[EXERCISE INSTRUCTIONS]:
Find the lines below in which the string "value" occurs. Copy each one.

[COLLECTED MATERIAL]:

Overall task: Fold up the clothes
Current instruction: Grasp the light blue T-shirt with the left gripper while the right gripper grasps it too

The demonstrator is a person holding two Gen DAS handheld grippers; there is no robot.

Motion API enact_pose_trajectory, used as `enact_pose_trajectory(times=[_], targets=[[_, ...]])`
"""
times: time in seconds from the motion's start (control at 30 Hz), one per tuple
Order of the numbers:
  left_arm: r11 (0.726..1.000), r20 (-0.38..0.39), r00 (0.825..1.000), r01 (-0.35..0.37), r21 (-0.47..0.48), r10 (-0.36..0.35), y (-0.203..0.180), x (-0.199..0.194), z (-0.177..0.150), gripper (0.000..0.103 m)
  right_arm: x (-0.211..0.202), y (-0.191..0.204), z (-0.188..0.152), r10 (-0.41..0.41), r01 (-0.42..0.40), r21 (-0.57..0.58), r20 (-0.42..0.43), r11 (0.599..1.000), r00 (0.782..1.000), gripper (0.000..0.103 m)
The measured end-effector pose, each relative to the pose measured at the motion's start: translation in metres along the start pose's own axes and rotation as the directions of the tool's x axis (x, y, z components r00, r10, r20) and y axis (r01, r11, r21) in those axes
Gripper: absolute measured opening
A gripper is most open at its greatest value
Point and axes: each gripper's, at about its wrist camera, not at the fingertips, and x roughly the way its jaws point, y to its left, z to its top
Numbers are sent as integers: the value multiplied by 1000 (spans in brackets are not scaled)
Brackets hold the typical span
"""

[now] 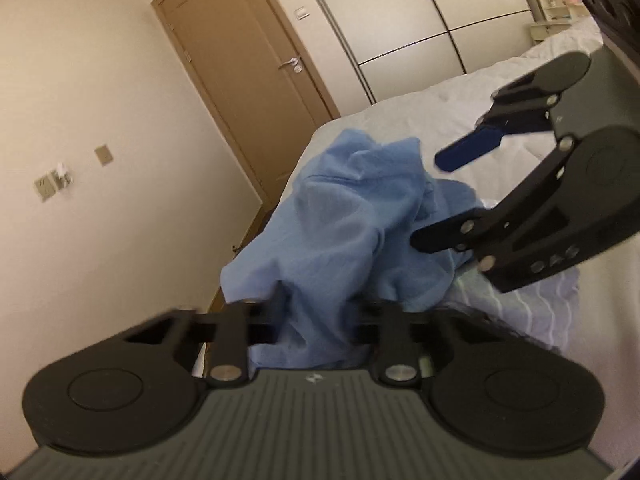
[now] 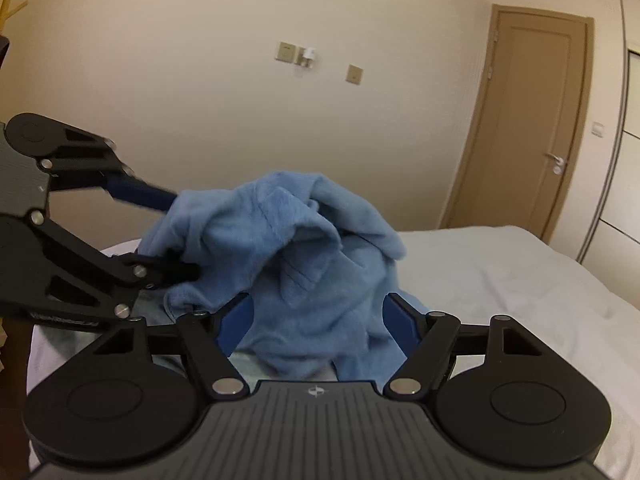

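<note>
The blue garment lies bunched on the bed, so its type and edges cannot be told. In the left wrist view the left gripper has its fingertips buried in the cloth, and whether they pinch it is unclear. The right gripper is cut off by the right edge there, one finger motion-blurred. In the right wrist view the cloth covers the bed's near edge and part of the right gripper's blue pads.
</note>
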Motion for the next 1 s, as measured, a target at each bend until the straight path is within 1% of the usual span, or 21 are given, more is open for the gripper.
enact_pose_trajectory(times=[0.07,0.17,0.2,0.23,0.3,0.37,0.4,0.47,0.57,0.63,0.67,0.73,0.77,0.87,0.93,0.97,1.0], targets=[[999,7,1000,12,-37,-12,5,1,1,7,9,3,1,10,-10,-25,-3,1000,1000,57],[998,62,998,17,-66,-12,12,-9,13,6,14,7,2,10,-11,-59,-6,998,1000,31],[998,91,996,18,-64,-13,12,-15,21,5,5,5,5,-4,5,-59,11,998,1000,14],[998,116,993,24,-61,-17,13,-21,29,5,-3,3,7,-18,20,-57,27,998,999,1],[997,170,985,47,-55,-37,10,-37,49,5,-21,0,13,-47,50,-54,61,997,997,0],[996,228,971,81,-45,-68,4,-56,70,5,-40,-5,19,-77,82,-50,95,995,992,0],[994,263,961,103,-37,-89,-2,-68,79,5,-57,-10,25,-99,104,-45,115,994,988,0],[988,330,934,151,-17,-137,-15,-93,98,5,-95,-20,35,-148,156,-42,153,987,977,0],[968,413,881,250,11,-232,-41,-130,122,5,-162,-38,44,-237,249,-36,202,968,950,0],[940,448,837,340,23,-314,-59,-151,135,5,-209,-49,43,-295,310,-34,216,950,931,0],[923,465,812,384,33,-354,-70,-161,141,5,-232,-54,41,-323,338,-33,220,941,921,0],[881,491,756,470,56,-434,-92,-182,148,5,-278,-63,38,-376,392,-30,226,919,899,0],[856,499,726,513,65,-473,-102,-191,152,5,-301,-68,34,-397,412,-23,223,911,890,0],[787,509,648,608,101,-566,-130,-209,162,5,-367,-80,17,-460,471,-2,211,882,862,0],[736,513,592,665,126,-622,-148,-221,168,5,-410,-86,5,-499,507,16,203,862,842,0],[719,508,573,681,142,-643,-157,-223,171,5,-427,-87,-1,-520,526,23,200,850,831,0],[708,502,562,689,156,-657,-166,-222,171,5,-445,-89,-7,-540,546,29,196,837,818,0]])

[ANSWER TO THIS PROBLEM]:
A gripper is most open at its greatest value
Numbers are sent as integers: the value multiplied by 1000 (spans in brackets are not scaled)

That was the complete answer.